§ Exercise brief: The reply should hold every entry exactly as written and none of the pictures.

§ Recorded information:
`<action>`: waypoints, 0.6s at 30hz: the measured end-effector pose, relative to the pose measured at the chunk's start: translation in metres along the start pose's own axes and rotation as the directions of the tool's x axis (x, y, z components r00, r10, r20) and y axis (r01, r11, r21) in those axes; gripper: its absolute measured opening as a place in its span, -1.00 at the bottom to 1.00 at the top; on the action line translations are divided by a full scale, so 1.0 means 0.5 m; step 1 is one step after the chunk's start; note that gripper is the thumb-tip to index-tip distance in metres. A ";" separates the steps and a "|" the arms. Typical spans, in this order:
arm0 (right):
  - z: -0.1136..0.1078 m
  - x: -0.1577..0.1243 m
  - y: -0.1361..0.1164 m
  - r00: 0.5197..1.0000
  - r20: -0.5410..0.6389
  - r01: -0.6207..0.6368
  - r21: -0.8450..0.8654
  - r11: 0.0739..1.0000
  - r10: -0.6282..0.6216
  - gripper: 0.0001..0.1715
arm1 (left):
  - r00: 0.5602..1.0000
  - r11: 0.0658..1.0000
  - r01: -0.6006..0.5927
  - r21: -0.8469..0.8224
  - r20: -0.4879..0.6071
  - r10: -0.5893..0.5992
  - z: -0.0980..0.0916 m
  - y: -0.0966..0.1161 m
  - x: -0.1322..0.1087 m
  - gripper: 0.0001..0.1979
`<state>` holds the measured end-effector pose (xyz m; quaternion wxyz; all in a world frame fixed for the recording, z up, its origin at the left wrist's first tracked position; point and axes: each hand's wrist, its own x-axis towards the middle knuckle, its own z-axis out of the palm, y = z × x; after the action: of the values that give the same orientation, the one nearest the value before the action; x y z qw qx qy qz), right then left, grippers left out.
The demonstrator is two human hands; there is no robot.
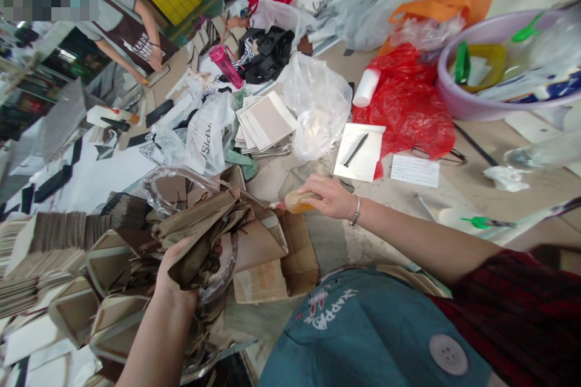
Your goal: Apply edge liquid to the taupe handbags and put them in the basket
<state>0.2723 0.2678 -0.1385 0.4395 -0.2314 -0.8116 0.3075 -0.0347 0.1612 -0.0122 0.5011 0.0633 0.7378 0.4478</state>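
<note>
My left hand (176, 275) is closed on the olive-brown fabric lining (200, 248) of a beige handbag (258, 240). The handbag's handles (232, 263) are wrapped in clear plastic. In my right hand (331, 196) is a squeeze bottle (297, 201) with yellowish contents, held on its side. Its narrow nozzle points left, close to the bag's upper edge; whether it touches cannot be made out. Under the bag lies a piece of brown cardboard (302, 254). My left fingertips are partly hidden by the lining.
Several unfinished bag bodies (113, 260) and stacked panels (59, 233) crowd the left. Beyond my hands are a notepad with a pen (356, 154), a red plastic bag (408, 103) and a purple basin (476, 110). A co-worker (129, 30) stands across the table.
</note>
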 end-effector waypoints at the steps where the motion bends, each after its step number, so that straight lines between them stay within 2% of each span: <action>1: 0.002 -0.007 0.001 1.000 0.024 -0.002 0.012 1.000 0.002 -0.80 | 1.000 1.000 -0.002 0.002 -0.003 0.002 0.001 0.000 -0.002 -0.87; 4: 0.005 -0.012 -0.002 1.000 0.021 0.000 0.044 0.999 -0.001 -0.80 | 1.000 1.000 -0.009 -0.005 -0.012 0.009 0.004 0.000 -0.005 -0.87; 8: 0.004 0.019 -0.010 0.997 -0.072 -0.001 0.049 0.999 0.005 -0.81 | 1.000 1.000 -0.018 0.023 -0.010 0.018 0.001 0.002 -0.003 -0.87; 11: 0.004 0.034 -0.006 0.997 -0.082 -0.011 0.041 0.999 0.014 -0.81 | 0.998 0.999 -0.050 0.004 -0.036 0.050 -0.002 -0.001 0.000 -0.88; 14: 0.010 0.018 0.006 0.997 -0.053 -0.047 0.030 0.998 0.048 -0.80 | 0.997 0.999 -0.049 0.013 -0.065 0.050 0.002 -0.004 -0.004 -0.90; 18: 0.021 -0.024 0.021 0.998 0.055 -0.038 0.032 0.999 0.037 -0.79 | 0.995 0.994 -0.066 0.082 -0.068 0.072 0.009 -0.002 -0.013 -0.91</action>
<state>0.2706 0.2643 -0.1575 0.4151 -0.2309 -0.8137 0.3350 -0.0275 0.1596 -0.0090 0.4558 0.0929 0.7699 0.4370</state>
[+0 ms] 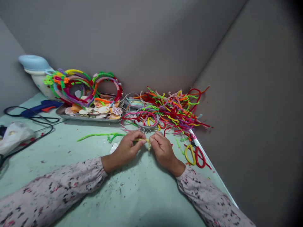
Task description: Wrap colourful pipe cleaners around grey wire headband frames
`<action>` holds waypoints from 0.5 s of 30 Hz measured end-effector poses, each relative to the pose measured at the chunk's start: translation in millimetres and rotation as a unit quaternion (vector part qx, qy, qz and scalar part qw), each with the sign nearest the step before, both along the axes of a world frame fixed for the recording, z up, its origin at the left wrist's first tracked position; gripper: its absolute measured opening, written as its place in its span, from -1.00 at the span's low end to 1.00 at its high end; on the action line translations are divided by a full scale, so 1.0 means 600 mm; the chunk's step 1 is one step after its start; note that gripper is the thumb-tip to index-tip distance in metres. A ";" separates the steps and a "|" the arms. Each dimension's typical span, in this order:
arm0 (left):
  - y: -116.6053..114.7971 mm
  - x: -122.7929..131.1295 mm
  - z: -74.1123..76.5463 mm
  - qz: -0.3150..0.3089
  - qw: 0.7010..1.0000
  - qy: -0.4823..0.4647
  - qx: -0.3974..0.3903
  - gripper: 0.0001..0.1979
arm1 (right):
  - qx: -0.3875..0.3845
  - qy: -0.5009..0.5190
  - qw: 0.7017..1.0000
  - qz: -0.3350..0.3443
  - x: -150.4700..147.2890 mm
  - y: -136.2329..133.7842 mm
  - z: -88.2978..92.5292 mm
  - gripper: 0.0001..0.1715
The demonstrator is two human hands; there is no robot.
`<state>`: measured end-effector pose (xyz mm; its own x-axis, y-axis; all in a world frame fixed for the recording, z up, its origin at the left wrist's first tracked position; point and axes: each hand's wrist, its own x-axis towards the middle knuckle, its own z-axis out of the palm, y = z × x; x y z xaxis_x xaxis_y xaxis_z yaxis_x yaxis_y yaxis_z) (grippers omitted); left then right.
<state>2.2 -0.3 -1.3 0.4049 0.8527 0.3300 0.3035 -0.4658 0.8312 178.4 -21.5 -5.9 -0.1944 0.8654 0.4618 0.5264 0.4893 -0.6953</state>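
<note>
My left hand and my right hand meet over the pale green table, fingers pinched together on a short yellow pipe cleaner held between them. A loose green pipe cleaner lies on the table just left of my left hand. Behind my hands lies a tangled heap of coloured pipe cleaners with some bare headbands in front of it. Both sleeves are pale with a dark floral print.
A metal tray holds seashells and several pipe-cleaner-wrapped headbands. Scissors with red and yellow handles lie right of my right hand. A blue glue gun with black cord, a white-and-blue container and a plastic bag sit at left. Grey walls enclose the corner.
</note>
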 end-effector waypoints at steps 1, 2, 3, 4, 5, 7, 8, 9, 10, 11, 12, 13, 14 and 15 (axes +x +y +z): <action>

§ Result for this exercise:
`<action>`: waypoints, 0.6s at 30hz: the measured end-effector pose, relative to the pose measured at the chunk's start: translation in metres along the start pose's own axes and rotation as the directions of the tool's x axis (x, y, z components r00, r10, r20) and y axis (r01, r11, r21) in those axes; gripper: its absolute measured opening as a place in its span, -1.00 at the bottom to 1.00 at the top; on the action line translations are divided by a full scale, so 1.0 means 0.5 m; step 1 is one step after the chunk's start; note that gripper is the thumb-tip to index-tip distance in metres. A ";" separates the steps and a "|" the arms. Typical spans, in this order:
arm0 (right):
  - z: -0.1136..0.1078 m
  - x: -0.1577..0.1243 m
  - y: -0.1361..0.1164 m
  - r00: 0.5197..1.0000
  - r20: -0.5410..0.6389
  - r01: -0.6207..0.6368
  - r21: -0.8450..0.8654
  - r11: 0.0739..1.0000
  - r10: -0.6282..0.6216
  - gripper: 0.0001..0.1715
arm1 (left):
  - r00: 0.5602..1.0000
  - r11: 0.0658..1.0000
  - r01: -0.6006..0.5927
  - r21: -0.8469..0.8224
  - r20: -0.4879..0.6071
  - r10: -0.5893..0.5992
  - z: -0.0980..0.0916 m
  - y: -0.0966..0.1161 m
  - x: -0.1322..0.1087 m
  - gripper: 0.0001..0.1979
`<state>` holds the measured end-effector pose (xyz m; quaternion wxyz; all in a world frame fixed for the recording, z up, its origin at the left wrist's first tracked position; point and axes: each hand's wrist, its own x-axis towards the middle knuckle, its own z-axis out of the palm, y = z × x; after the action: of the values that give the same orientation, the one nearest the value before the action; x y z qw qx qy qz), right then left, grippers left out.
The demonstrator is two human hands; there is no robot.
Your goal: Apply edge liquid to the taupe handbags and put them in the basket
<state>0.2723 0.2678 -0.1385 0.4395 -0.2314 -0.8116 0.3075 -0.0347 0.1612 -0.0122 0.5011 0.0633 0.7378 0.4478</state>
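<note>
My left hand (176, 275) is closed on the olive-brown fabric lining (200, 248) of a beige handbag (258, 240). The handbag's handles (232, 263) are wrapped in clear plastic. In my right hand (331, 196) is a squeeze bottle (297, 201) with yellowish contents, held on its side. Its narrow nozzle points left, close to the bag's upper edge; whether it touches cannot be made out. Under the bag lies a piece of brown cardboard (302, 254). My left fingertips are partly hidden by the lining.
Several unfinished bag bodies (113, 260) and stacked panels (59, 233) crowd the left. Beyond my hands are a notepad with a pen (356, 154), a red plastic bag (408, 103) and a purple basin (476, 110). A co-worker (129, 30) stands across the table.
</note>
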 end-effector waypoints at the steps where the motion bends, each after its step number, so that straight lines between them stay within 2% of each span: <action>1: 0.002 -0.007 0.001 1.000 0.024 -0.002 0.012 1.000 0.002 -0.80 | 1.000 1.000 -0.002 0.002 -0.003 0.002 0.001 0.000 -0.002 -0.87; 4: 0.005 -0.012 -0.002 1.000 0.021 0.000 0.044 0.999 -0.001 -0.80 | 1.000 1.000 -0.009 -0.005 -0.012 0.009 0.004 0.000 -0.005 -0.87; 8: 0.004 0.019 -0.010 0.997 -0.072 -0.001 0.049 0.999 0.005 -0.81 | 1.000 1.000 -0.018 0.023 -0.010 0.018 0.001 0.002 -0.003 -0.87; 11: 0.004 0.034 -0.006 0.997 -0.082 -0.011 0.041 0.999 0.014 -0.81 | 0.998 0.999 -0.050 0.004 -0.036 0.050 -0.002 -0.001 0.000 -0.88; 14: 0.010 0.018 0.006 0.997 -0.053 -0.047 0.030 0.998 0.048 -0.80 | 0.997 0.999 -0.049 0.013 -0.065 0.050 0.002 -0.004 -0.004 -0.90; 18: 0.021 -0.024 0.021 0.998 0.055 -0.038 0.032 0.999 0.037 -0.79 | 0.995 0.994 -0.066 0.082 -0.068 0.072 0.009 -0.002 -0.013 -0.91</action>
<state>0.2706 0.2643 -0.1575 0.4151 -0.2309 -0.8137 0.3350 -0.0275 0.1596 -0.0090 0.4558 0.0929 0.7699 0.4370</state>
[+0 ms] 
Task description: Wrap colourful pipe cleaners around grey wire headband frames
`<action>` holds waypoints from 0.5 s of 30 Hz measured end-effector poses, each relative to the pose measured at the chunk's start: translation in millimetres and rotation as a unit quaternion (vector part qx, qy, qz and scalar part qw), each with the sign nearest the step before, both along the axes of a world frame fixed for the recording, z up, its origin at the left wrist's first tracked position; gripper: its absolute measured opening, written as its place in its span, from -1.00 at the span's low end to 1.00 at its high end; on the action line translations are divided by a full scale, so 1.0 means 600 mm; the chunk's step 1 is one step after its start; note that gripper is the thumb-tip to index-tip distance in metres. A ";" separates the steps and a "|" the arms. Each dimension's typical span, in this order:
arm0 (left):
  - y: -116.6053..114.7971 mm
  - x: -122.7929..131.1295 mm
  - z: -74.1123..76.5463 mm
  - qz: -0.3150..0.3089
  - qw: 0.7010..1.0000
  - qy: -0.4823..0.4647
  - qx: -0.3974..0.3903
  - gripper: 0.0001..0.1979
arm1 (right):
  - qx: -0.3875..0.3845
  - qy: -0.5009..0.5190
  - qw: 0.7017..1.0000
  - qz: -0.3350..0.3443
  - x: -150.4700..147.2890 mm
  - y: -136.2329..133.7842 mm
  - z: -88.2978..92.5292 mm
  - gripper: 0.0001..0.1715
The demonstrator is two human hands; there is no robot.
`<state>`: measured end-effector pose (xyz mm; its own x-axis, y-axis; all in a world frame fixed for the recording, z up, its origin at the left wrist's first tracked position; point and axes: each hand's wrist, its own x-axis towards the middle knuckle, its own z-axis out of the palm, y = z × x; x y z xaxis_x xaxis_y xaxis_z yaxis_x yaxis_y yaxis_z) (grippers omitted); left then right.
<state>2.2 -0.3 -1.3 0.4049 0.8527 0.3300 0.3035 -0.4658 0.8312 178.4 -21.5 -5.9 -0.1944 0.8654 0.4618 0.5264 0.4893 -0.6953</state>
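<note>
My left hand and my right hand meet over the pale green table, fingers pinched together on a short yellow pipe cleaner held between them. A loose green pipe cleaner lies on the table just left of my left hand. Behind my hands lies a tangled heap of coloured pipe cleaners with some bare headbands in front of it. Both sleeves are pale with a dark floral print.
A metal tray holds seashells and several pipe-cleaner-wrapped headbands. Scissors with red and yellow handles lie right of my right hand. A blue glue gun with black cord, a white-and-blue container and a plastic bag sit at left. Grey walls enclose the corner.
</note>
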 end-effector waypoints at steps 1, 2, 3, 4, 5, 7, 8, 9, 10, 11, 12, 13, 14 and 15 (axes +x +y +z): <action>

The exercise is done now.